──────── Data provided ────────

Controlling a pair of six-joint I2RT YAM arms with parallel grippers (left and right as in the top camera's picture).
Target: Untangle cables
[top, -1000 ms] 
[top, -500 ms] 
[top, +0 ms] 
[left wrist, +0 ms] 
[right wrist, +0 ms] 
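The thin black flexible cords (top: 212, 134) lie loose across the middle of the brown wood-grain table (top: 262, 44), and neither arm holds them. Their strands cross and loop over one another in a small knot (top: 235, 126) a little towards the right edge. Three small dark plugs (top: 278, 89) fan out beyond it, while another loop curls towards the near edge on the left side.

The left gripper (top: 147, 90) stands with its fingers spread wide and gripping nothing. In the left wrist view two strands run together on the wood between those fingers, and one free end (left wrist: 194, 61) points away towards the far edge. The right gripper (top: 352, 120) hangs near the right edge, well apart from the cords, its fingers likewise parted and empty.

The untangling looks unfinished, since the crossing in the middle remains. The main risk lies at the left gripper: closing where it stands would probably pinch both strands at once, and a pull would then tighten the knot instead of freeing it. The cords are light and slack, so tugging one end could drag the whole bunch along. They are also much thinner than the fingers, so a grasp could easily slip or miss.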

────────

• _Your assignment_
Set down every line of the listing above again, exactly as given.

• _Solution for this problem_
Controlling a pair of six-joint I2RT YAM arms with parallel grippers (left and right as in the top camera's picture).
Target: Untangle cables
[top, -1000 ms] 
[top, -500 ms] 
[top, +0 ms] 
[left wrist, +0 ms] 
[right wrist, +0 ms] 
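The thin black flexible cords (top: 212, 134) lie loose across the middle of the brown wood-grain table (top: 262, 44), and neither arm holds them. Their strands cross and loop over one another in a small knot (top: 235, 126) a little towards the right edge. Three small dark plugs (top: 278, 89) fan out beyond it, while another loop curls towards the near edge on the left side.

The left gripper (top: 147, 90) stands with its fingers spread wide and gripping nothing. In the left wrist view two strands run together on the wood between those fingers, and one free end (left wrist: 194, 61) points away towards the far edge. The right gripper (top: 352, 120) hangs near the right edge, well apart from the cords, its fingers likewise parted and empty.

The untangling looks unfinished, since the crossing in the middle remains. The main risk lies at the left gripper: closing where it stands would probably pinch both strands at once, and a pull would then tighten the knot instead of freeing it. The cords are light and slack, so tugging one end could drag the whole bunch along. They are also much thinner than the fingers, so a grasp could easily slip or miss.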

The reply to this exercise is complete.